L'une des critiques les plus acerbes dirigées a l'encontre de Rav Kook est que vendre la terre à des non-juifs violerait le verset de la Torah "Lo Techanem" (Devarim 7, 2), interprété par la Guemara (Avoda Zarah 5a) comme une interdiction de donner à des idolatres un terrain en Israel. En évitant un commandement rabbinique, on violerait ainsi un commandement de la Torah !!!
La réponse de Rav Kook a été de dire que dans une periode très difficile (Cha'at HaDrak), il est permis de s'appuyer sur l'opinion du Bach, laquelle diffère de celle du Choul'han Aroukh (Hoshen Mishpat 249). Le Bach, considérant que les Ishmaelites (les arabes) ne sont pas des idolatres, la prohibition de Lo Techanem ne s'applique pas a eux, et il est permis de leur vendre des terres en Israel sans violer de commandement biblique (le choul'han aroukh interdit la vente à des ishmaelites mais la permet à un ger tochav).
Cet argument s'appuyant sur le Bach a été repris jusque récemment, notamment par Maran Rav Ovadiah Yossef (chlit'a).
Le probleme est apparu lorsque le Makhon Yeroushalayim a publié, en 1994, une excellente nouvelle edition du Tour. Le Makhon Yeroushalayim est notamment fameux pour son travail philologique, qui vise à reconstituer les textes dans leur version originale. Bien souvent, les censeurs chrétiens ont changé quelques mots ici ou là, changeant le sens du texte.

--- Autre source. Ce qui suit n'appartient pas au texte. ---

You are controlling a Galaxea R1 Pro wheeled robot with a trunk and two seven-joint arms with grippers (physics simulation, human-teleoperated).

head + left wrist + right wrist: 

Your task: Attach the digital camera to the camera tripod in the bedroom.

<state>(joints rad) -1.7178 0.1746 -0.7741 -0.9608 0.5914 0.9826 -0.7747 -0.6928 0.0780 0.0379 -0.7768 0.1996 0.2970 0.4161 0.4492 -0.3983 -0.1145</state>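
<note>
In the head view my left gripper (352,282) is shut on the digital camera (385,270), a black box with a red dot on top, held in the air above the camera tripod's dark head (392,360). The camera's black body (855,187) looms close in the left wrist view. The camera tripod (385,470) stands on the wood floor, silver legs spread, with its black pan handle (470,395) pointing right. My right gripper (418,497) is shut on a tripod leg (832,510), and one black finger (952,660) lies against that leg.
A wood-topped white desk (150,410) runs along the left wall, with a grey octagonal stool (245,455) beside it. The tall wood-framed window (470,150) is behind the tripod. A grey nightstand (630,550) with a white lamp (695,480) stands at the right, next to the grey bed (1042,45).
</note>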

Selon la version originale du Bach, apparemment, toute cession de la terre d'Israel à un gentil ("goy", un terme plus large dans son acception que "idolatre") est interdite.
Et Rav Sperber de se demander si Rav Kook ne se serait pas appuyé, dans son Heter Mekhira, sur une version corrompue du texte du Bach, et si cela aurait changé ses conclusions quant à la validité du Heter Mekhirah.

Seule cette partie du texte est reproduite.